Not applicable
Not applicable
This invention pertains to technology used for data search, particularly data search over the Internet.
In many cases search objects are described by using complex keywords consisting of multiple words or terms. For purposes hereof, such multiple word keywords are referred to as “long keywords.” Existing Internet search engines are optimized to handle short (one, two, three term) keywords and often generate very low quality search results for long keywords. Similar deficiencies exist with the semantic broad match placement of contextual advertisements (“ads”) related to long keyword searches: it is a known fact that the contextual ad placement accuracy degrades significantly when keywords consist of three or more terms.
I outline below three major problems related to the long keyword search and contextual ad placement for long keywords.
Monotonic search improvement problem. When a human user includes a new search term into an existing term sequence in an effort to improve results he/she is following Aristotle's principle of “monotonic improvement” which states effectively that the inclusion of additional relevant information will always increase the quality of reasoning. However, current search engine “logic” does not necessarily follow Aristotle's “monotonic improvement” principle unless the number of terms in a keyword search is fairly limited. Under current search engine logic, there is often a threshold number of terms a which point the search result relevance is maximized. When the number of terms in the keyword search surpasses that threshold number, search relevance starts to deteriorate.
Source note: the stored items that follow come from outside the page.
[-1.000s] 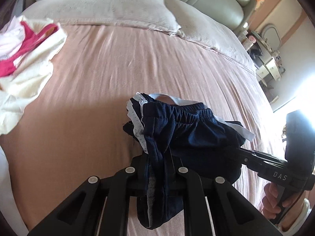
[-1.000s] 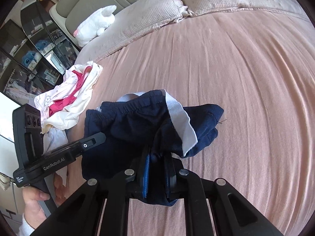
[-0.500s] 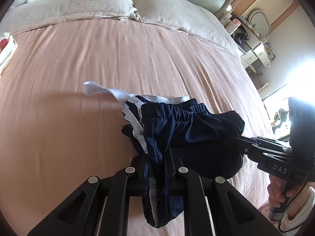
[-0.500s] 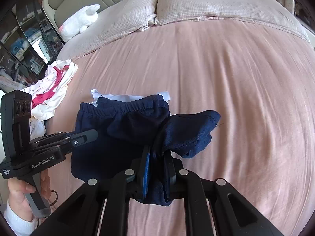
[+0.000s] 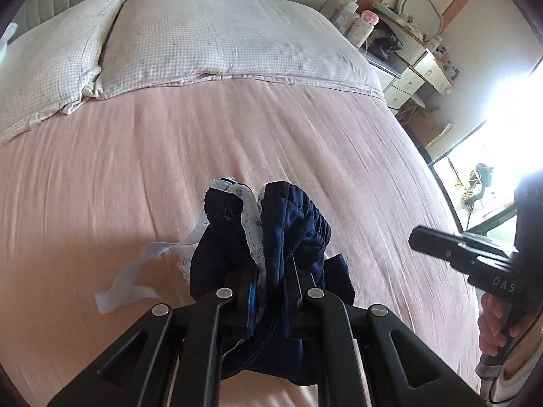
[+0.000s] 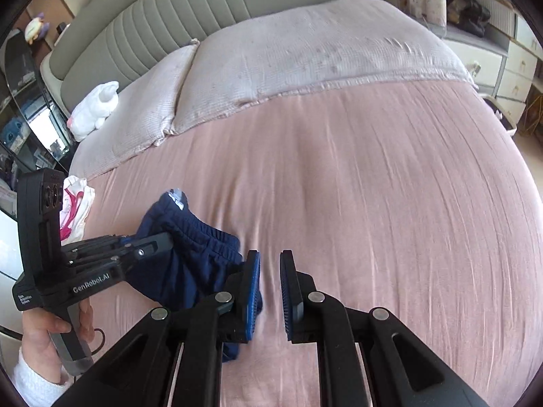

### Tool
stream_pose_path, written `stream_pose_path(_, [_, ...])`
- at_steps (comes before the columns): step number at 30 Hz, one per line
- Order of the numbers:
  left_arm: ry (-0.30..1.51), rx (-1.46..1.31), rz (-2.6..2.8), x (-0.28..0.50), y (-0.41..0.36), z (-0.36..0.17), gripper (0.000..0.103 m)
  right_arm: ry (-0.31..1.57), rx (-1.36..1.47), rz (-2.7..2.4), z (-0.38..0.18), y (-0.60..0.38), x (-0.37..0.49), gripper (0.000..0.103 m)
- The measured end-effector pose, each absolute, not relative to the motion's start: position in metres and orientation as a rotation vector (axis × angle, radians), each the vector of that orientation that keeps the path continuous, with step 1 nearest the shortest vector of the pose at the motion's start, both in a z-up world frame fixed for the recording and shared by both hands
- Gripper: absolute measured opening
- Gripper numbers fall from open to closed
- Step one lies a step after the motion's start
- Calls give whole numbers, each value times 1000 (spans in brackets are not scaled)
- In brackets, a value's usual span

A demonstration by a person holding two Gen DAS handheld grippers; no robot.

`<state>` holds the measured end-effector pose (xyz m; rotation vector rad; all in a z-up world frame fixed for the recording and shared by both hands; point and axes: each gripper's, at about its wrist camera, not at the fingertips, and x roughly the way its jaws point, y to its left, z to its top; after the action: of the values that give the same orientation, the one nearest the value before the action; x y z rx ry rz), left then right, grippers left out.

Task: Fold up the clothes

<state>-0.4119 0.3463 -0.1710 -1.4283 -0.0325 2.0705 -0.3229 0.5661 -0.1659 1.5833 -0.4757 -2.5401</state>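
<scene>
Navy shorts (image 5: pixel 271 237) with white mesh trim and a loose white strip (image 5: pixel 132 281) are bunched between my left gripper's (image 5: pixel 269 271) fingers, held just above the pink bed. In the right wrist view the shorts (image 6: pixel 190 257) hang from the left gripper (image 6: pixel 149 247) at lower left. My right gripper (image 6: pixel 269 264) is open and empty, its blue pads (image 6: pixel 253 288) beside the shorts' right edge. It shows from the side at the right of the left wrist view (image 5: pixel 461 251).
The pink bedspread (image 6: pixel 373 203) spreads ahead, with two checked pillows (image 5: pixel 210 37) at the headboard. A white plush toy (image 6: pixel 95 112) and a pink-and-cream clothes pile (image 6: pixel 76 210) lie at the left. A dresser (image 5: pixel 407 68) stands to the right of the bed.
My right gripper has opened and let go of the shorts, moving clear to their right. The left gripper keeps its hold and has swung toward the pillows, with the shorts bunched closer.
</scene>
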Motion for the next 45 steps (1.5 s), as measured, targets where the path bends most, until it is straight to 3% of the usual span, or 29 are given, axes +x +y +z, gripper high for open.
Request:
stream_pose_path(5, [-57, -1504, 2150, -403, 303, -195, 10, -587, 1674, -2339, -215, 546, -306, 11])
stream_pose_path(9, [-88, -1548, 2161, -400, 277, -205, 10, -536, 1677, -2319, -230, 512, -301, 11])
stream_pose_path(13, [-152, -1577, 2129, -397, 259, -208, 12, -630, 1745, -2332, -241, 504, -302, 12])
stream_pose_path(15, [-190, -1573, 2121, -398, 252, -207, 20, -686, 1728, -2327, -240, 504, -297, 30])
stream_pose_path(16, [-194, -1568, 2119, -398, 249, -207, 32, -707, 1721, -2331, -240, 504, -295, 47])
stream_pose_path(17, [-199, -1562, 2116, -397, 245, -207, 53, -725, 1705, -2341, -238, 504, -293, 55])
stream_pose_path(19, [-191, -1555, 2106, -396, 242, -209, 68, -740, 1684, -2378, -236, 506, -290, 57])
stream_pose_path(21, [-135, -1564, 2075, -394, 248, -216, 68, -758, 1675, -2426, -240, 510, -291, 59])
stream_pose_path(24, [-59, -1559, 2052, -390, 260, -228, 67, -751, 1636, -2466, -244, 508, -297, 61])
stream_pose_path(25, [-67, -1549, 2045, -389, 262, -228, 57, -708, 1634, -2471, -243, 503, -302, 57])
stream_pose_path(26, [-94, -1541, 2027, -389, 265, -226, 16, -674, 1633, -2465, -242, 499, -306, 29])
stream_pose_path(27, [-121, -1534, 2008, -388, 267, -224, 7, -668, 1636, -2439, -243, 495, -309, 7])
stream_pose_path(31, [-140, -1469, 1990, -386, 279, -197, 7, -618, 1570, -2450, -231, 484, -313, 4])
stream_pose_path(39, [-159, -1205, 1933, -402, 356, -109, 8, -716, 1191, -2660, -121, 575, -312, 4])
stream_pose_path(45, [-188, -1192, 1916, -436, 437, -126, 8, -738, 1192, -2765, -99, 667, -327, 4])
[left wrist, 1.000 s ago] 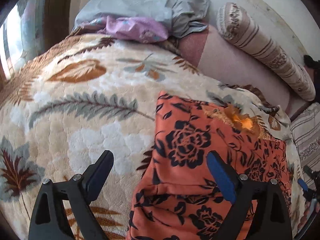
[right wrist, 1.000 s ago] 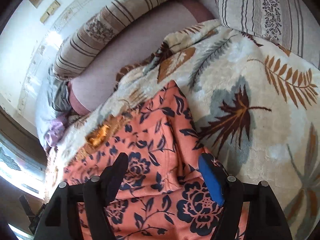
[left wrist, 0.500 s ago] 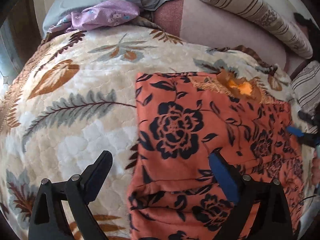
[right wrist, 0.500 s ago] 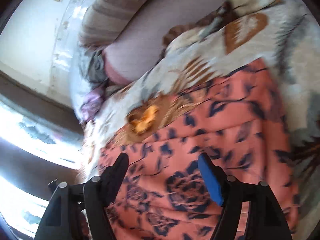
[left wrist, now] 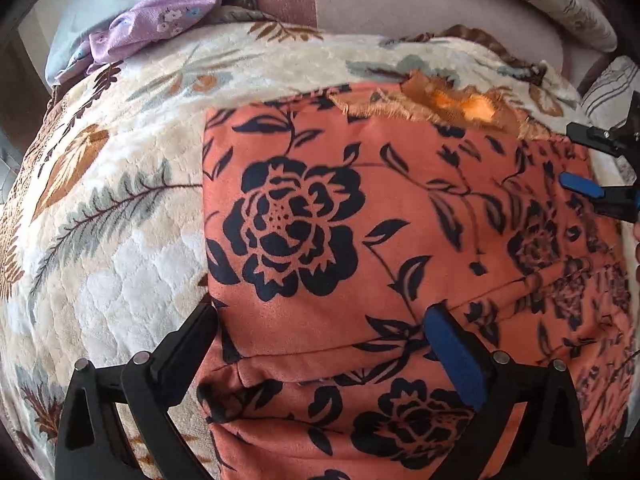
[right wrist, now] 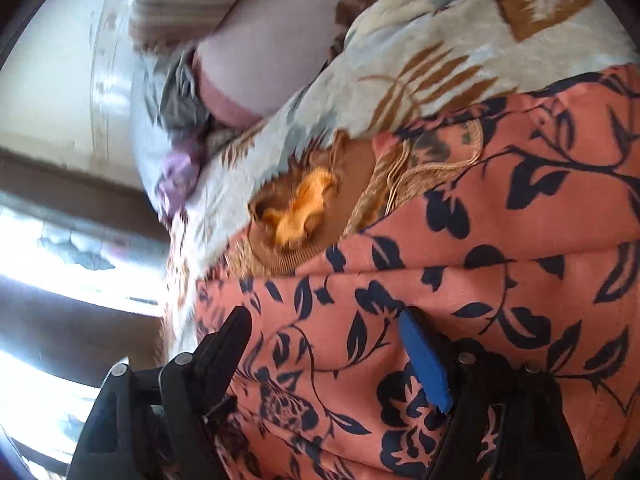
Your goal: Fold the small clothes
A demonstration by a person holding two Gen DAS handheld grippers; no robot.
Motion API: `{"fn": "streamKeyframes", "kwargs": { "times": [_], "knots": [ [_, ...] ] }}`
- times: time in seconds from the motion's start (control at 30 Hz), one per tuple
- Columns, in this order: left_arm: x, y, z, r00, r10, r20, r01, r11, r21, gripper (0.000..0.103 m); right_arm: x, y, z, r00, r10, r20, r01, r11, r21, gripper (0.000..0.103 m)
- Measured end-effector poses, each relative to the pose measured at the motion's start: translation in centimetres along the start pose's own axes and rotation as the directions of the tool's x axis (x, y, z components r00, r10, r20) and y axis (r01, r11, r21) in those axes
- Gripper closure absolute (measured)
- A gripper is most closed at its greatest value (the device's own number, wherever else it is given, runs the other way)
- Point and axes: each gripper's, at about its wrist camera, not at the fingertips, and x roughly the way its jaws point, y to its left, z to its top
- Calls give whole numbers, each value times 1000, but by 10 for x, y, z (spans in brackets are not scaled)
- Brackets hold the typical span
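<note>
- Orange garment of soft cloth with a dark blue flower print lies spread on the cream plush blanket with brown and grey leaf pattern, which covers the bed.
- At the far left a lilac flowered cloth lies on a pale blue pillow; both are well apart from the garment.
- Left gripper stands over the garment's near left corner. Its jaws have just been opening and are now wide; the corner lies between them, but the pads do not press on it.
- Near edge of the garment shows a fold line or hem, so maybe one fold is already made; I cannot tell for sure.
- At the far edge a tan ribbed band shows, possibly the waist.
- Right gripper hovers over the garment's right part, with jaws apart and nothing held.
- In my judgement the folding is at an early stage: the garment is mostly flat, and the main folds are not yet done.
</note>
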Motion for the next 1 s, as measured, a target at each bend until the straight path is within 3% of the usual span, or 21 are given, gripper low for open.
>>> {"fn": "streamKeyframes", "kwargs": {
  "times": [0.03,0.1,0.13,0.17,0.27,0.3,0.33,0.4,0.47,0.53,0.63,0.7,0.8,0.87,0.9,0.97,1.0],
  "knots": [
    [-10,3,3,998,-30,51,30,1000,-8,1,-3,12,-5,998,56,-8,-57,998,-39,21],
    [-17,17,13,993,-19,119,24,999,-41,1,13,26,-19,974,165,-158,-180,980,-88,13],
    [-10,28,19,994,-11,105,20,996,-84,1,27,29,-27,972,106,-209,-138,980,-145,13],
    [0,41,26,997,-28,74,39,988,-147,1,39,23,-32,975,-6,-223,-37,981,-189,13],
    [42,82,29,992,-117,-49,96,942,-320,2,24,14,-32,992,31,-123,-41,996,-74,17],
    [41,80,33,995,-89,-34,75,951,-301,2,15,23,-34,996,18,-91,-27,994,-102,16],
    [37,72,38,999,-40,-28,31,966,-256,2,8,33,-39,996,53,-79,-63,989,-137,15],
    [35,56,44,999,45,-8,-46,985,-166,2,14,38,-47,979,141,-149,-167,970,-179,14],
    [36,52,42,998,63,-15,-65,981,-183,2,36,14,-47,983,-5,-183,-28,984,-176,14],
    [22,48,33,999,49,10,-46,976,-215,2,15,-4,-42,988,102,-116,-108,993,-44,21],
    [-5,34,17,991,49,122,-30,988,-153,2,-18,-3,-31,997,74,-17,-75,994,-83,20],
    [-12,20,12,988,38,151,-24,995,-99,2,-29,-22,-20,997,79,-1,-79,997,-23,20],
    [-6,2,4,992,8,125,-5,1000,-27,1,-39,-79,11,997,64,31,-67,990,124,20],
    [6,-3,-4,997,50,56,-49,999,-6,1,-56,-119,32,971,207,117,-232,934,271,23],
    [3,-4,-14,997,66,47,-66,998,-15,1,-63,-125,41,967,199,156,-239,924,299,23],
    [-7,2,-25,997,34,72,-30,998,-55,1,-81,-122,57,973,95,212,-151,951,268,19],
    [-12,5,-29,997,22,78,-16,997,-74,1,-82,-122,64,972,100,213,-154,955,255,16]
  ]
}}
Semantic volatility problem. In many cases even “minimal” changes in keywords (i.e., replacing a term with its synonym, term permutation inside a keyword string, etc.) result in significant changes to the search result. In other words, semantically similar keywords may produce very different search results.
The above problems describe different aspects and/or deficiencies of the robustness of search engines.
The proposed invention defines a method and apparatus to improve search engine robustness and the effectiveness of contextual ad placement for long keyword searches.
The main idea of the invention is to replace a single search keyword with a group of “similar” search keywords (semantic keyword cluster), replace a single search with multiple searches and then aggregate the results using one of several [known] aggregation methods.
In one embodiment of the invention similar search keywords are generated from the originally submitted keyword by manipulating the original terms.
In one embodiment of the invention similar search keywords are generated by combining existing keyword terms and new terms.
In one embodiment of the invention similar search keywords are generated automatically by a specific predefined algorithm.
In one embodiment of the invention similar search keywords are generated using human interaction.
In one embodiment of the invention similar search keywords are combined together into complex “meta-keywords” which are presented as search criterion to a search engine.
In one embodiment of the invention multiple similar search keyword clusters are generated for search and for contextual advertisement (ads) placement.
In one embodiment of the invention weight coefficients will be assigned to each similar keyword in the cluster and a resulting aggregation will be provided using such weight coefficients.
This invention is related to
For example, let's assume that user is searching for Friends Sitcom Episode 10.07 called “The One With The Home Study”. In our example search subsequences would be {(Friends, Sitcom), (Friends, Episode), (Friends, Episode, 10.7), (Friends, Sitcom, Episode), (Friends, Home), (Friends Study), (Friends Home Study)}.
Block 208 depicts a search engine accepting the term subsequences in 206 as a set of keywords and generating search results 210 for each keyword from 206. Block 212 aggregates the search results received for each keyword together into an “aggregated search result” 214.
In one embodiment of the invention one or more terms in each term subsequence can be replaced by a term that did not exist in the original term set {a1, a2 . . . an}.
For example, let's assume that user is searching for “James Bond, and he is using keyword “British Agent 007”. The patented method generates a new keyword that includes a combination of some terms from the ordinal set { British, Agent, 007} and new terms {James, Bond} to produce “James Bond Agent 007.”
In one embodiment of the invention keywords will be generated automatically by a special predefined procedure or algorithm.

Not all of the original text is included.